[TASK BRIEF]: Line by line, retype the material exactly and leave each picture out.

------

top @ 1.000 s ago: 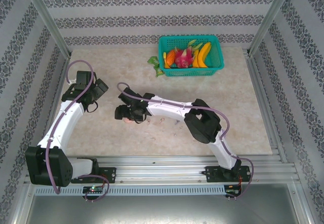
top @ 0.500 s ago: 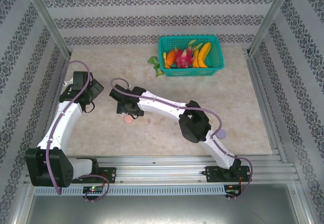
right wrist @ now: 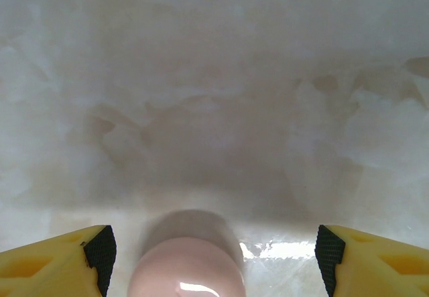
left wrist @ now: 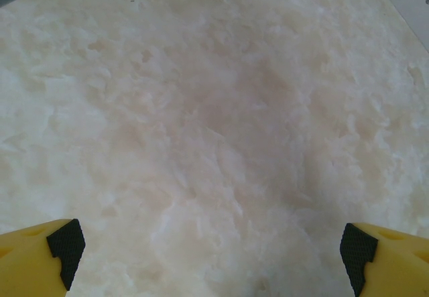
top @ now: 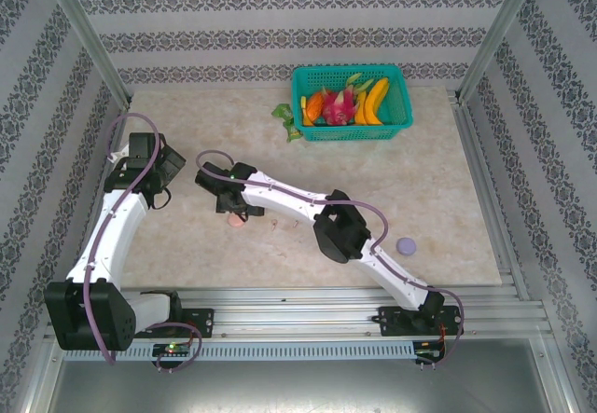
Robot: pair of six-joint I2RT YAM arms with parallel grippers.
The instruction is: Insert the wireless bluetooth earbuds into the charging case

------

[RESPONSE FOR THIS EXERCISE]:
top @ 1.000 s ago: 
top @ 0.500 s ago: 
right wrist @ now: 
left wrist @ now: 
top @ now: 
Robot: pair of six-joint I2RT YAM arms with parallel grippers.
The instruction is: Insert the wireless bluetooth earbuds into the charging case

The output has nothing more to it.